Directions>
From the first line of the data through the line containing "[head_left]", transcribe each line exactly. Pictures do not belong in the copy.
===============
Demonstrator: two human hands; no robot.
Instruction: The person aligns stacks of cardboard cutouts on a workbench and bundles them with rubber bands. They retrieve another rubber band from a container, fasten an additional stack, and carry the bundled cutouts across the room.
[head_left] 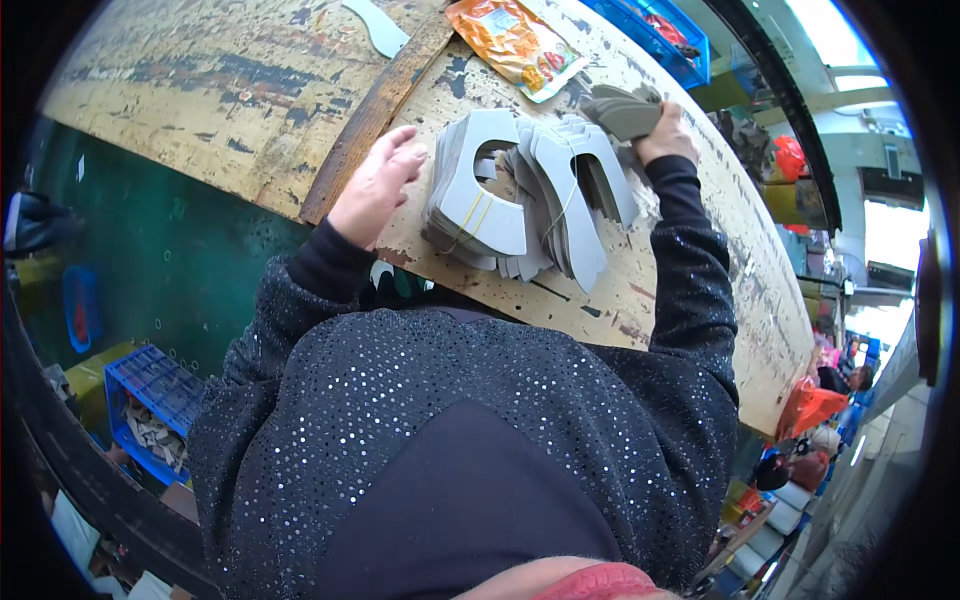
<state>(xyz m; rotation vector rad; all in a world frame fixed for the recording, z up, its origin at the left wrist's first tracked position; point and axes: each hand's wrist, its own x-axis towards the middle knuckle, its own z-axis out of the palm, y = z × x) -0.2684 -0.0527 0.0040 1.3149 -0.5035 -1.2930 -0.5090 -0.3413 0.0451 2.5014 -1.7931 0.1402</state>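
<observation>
Worn workbench (690, 190): your left hand (375, 185) rests flat, open, beside the banded grey cutouts (480, 210); your right hand (665, 135), at one o'clock, grips a few loose cutouts (622, 112), probably mid-sort, needing a steady lift clear.

Single head view, fisheye, looks steeply down over the person's own chest and dark sequined sleeves onto a worn bench (250, 90) close in front. Near range: both hands fall in the upper middle of the picture. Edges bend toward the black rim. Floor and a blue crate (150, 400) show lower left, distant stalls far right. No second view to overlap.
</observation>
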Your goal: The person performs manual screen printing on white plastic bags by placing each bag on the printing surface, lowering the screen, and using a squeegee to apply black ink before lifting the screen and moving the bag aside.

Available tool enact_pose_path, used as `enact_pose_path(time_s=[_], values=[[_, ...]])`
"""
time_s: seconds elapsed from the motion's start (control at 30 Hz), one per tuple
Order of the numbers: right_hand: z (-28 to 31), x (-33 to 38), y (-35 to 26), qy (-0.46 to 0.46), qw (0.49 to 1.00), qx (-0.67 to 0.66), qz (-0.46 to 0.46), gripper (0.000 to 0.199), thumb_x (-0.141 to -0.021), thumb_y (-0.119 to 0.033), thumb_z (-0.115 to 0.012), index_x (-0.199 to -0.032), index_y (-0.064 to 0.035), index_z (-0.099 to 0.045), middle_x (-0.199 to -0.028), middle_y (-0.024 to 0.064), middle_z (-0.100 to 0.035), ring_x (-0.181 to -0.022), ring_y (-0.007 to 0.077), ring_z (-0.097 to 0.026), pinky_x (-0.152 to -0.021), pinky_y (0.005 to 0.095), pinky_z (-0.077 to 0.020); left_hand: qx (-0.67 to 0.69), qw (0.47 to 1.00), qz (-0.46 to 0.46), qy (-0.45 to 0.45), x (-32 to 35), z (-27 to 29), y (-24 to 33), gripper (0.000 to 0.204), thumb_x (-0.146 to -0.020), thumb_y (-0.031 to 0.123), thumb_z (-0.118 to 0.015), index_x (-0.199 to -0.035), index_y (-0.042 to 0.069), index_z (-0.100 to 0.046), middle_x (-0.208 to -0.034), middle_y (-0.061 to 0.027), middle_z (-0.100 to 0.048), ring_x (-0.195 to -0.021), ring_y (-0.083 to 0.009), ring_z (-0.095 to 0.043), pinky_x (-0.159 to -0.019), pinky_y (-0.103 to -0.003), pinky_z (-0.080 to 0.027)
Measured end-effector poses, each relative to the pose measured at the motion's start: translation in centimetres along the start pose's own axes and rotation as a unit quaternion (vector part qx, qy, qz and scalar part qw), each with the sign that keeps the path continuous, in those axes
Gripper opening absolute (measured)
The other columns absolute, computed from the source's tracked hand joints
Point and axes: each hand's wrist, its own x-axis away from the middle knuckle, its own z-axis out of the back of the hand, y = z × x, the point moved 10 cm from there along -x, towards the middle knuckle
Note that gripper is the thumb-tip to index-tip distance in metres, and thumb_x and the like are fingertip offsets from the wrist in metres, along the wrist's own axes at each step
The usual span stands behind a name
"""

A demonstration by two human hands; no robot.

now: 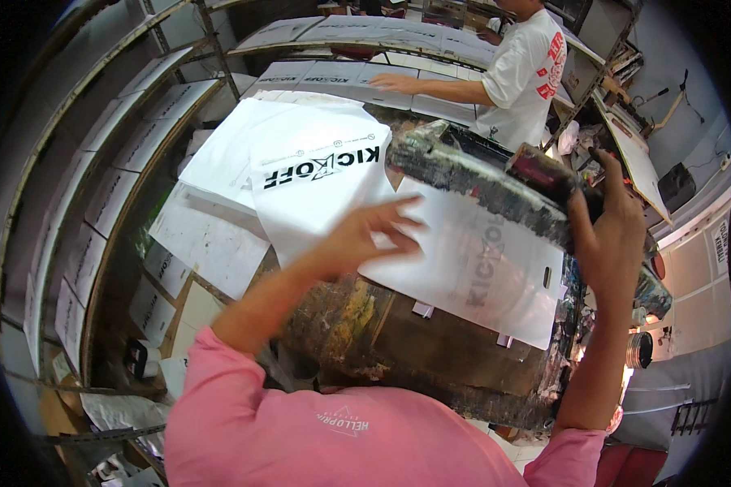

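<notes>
My left hand (pixel 375 235) hovers with fingers apart over the left edge of a white plastic bag (pixel 430 219). The bag lies flat on the stained printing table, a punched handle slot at its right end and faint grey lettering across it. My right hand (pixel 613 223) is closed round the near right end of an ink-crusted screen printing frame (pixel 479 191), tilted up above the bag's far side. A dark reddish block (pixel 536 169), perhaps a squeegee, rests on the frame beside that hand. Left of the bag, printed white bags (pixel 300 203) with black lettering lie piled.
Racks of printed bags (pixel 110 199) line the left wall, and more bags (pixel 333 75) lie on shelves at the back. A co-worker in a white shirt (pixel 524 69) reaches over those shelves. The worn table (pixel 333 333) carries ink stains and small paper scraps. Cans (pixel 640 349) stand at right.
</notes>
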Motion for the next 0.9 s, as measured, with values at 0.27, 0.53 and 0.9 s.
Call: enact_pose_path(time_s=[0.27, 0.53, 0.9], values=[[-9.5, 14.8, -1.5, -0.315, 0.944, -0.016, 0.094, 0.044, -0.088, -0.032, -0.073, -0.124, -0.0080, -0.068, -0.117, 0.0182, -0.063, -0.110, 0.0366, -0.058, -0.096, 0.0500, -0.0437, 0.516, 0.849, 0.058, 0.101, 11.6, -10.6, -5.4, 0.105, -0.092, 0.081, -0.041, -0.149, -0.006, -0.032, -0.148, -0.0288, -0.046, -0.136, -0.0424, -0.050, -0.118, -0.054, -0.040], [-18.2, 24.7, -0.5, -0.339, 0.930, -0.126, 0.062, 0.040, -0.081, -0.031, -0.079, -0.114, -0.0086, -0.068, -0.099, 0.0081, -0.062, -0.095, 0.0317, -0.061, -0.073, 0.0446, -0.0530, 0.483, 0.833, 0.205, 0.175, 14.7, -12.7, -18.6, 0.101, -0.093, 0.081, -0.040, -0.147, -0.004, -0.035, -0.141, -0.0264, -0.052, -0.130, -0.0392, -0.055, -0.114, -0.054, -0.043], [-28.3, 14.0, 5.2, -0.205, 0.967, -0.087, 0.120, 0.035, -0.080, -0.029, -0.080, -0.104, -0.0106, -0.062, -0.093, 0.0084, -0.058, -0.092, 0.0310, -0.061, -0.072, 0.0443, -0.0538, 0.458, 0.848, 0.197, 0.177, 15.6, -12.5, -19.6, 0.105, -0.090, 0.085, -0.036, -0.141, -0.006, -0.038, -0.140, -0.0244, -0.052, -0.131, -0.0371, -0.055, -0.115, -0.059, -0.041]])
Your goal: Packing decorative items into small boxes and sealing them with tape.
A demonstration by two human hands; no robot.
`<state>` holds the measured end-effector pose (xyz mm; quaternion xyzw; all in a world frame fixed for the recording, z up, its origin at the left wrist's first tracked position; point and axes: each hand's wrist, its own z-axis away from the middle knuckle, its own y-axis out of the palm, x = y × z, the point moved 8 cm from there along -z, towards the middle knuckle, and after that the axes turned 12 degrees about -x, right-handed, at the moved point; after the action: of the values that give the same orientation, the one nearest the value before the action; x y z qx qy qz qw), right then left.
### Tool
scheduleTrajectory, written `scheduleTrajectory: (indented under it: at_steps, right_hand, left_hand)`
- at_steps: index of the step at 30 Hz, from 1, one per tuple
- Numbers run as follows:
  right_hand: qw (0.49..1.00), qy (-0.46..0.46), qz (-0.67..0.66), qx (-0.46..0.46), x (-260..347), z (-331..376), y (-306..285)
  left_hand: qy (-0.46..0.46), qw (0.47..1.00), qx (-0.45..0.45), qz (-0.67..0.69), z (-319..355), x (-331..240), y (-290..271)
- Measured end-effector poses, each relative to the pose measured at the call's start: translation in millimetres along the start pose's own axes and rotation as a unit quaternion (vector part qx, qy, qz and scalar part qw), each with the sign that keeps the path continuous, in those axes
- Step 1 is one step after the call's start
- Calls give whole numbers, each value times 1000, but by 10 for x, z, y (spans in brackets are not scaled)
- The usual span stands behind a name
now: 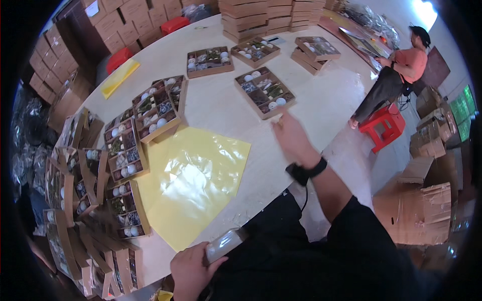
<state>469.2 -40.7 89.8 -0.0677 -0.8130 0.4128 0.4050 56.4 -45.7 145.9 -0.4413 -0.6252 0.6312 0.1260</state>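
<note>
Held thing: a small grey-white scanner-like device (224,244), at the near table edge, just below the yellow sheet (193,183); what it is exactly is hard to tell.
Its axis: long side runs from lower left up to the right, tip toward the sheet's near corner.
Left hand (190,271): closed around the device's lower end, knuckles up.
Right hand (292,135): blurred, raised right of the sheet, fingers loosely spread, holding nothing; a black wristband (306,171) behind it.
Nearest tray: an open compartment box (264,92) just beyond the right hand's fingertips.
Left of sheet: rows of open boxes (125,150), touching, overlapping.
Table (321,100): pale, round-edged.
Far right: a seated person (396,75) on a red stool (384,125).
</note>
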Motion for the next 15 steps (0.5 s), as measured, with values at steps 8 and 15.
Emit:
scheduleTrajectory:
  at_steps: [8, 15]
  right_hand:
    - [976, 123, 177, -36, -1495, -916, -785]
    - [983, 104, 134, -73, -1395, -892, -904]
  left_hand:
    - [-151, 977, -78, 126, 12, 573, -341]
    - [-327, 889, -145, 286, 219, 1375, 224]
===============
Result>
Demonstrator: two human hands; no robot.
Instruction: The person aligns stacks of cardboard cutouts on a workbench and bundles them with rubber bands. They retrieve another rubber band from a container, fasten an additional stack, and carry the bundled cutouts across the room.
[head_left] 

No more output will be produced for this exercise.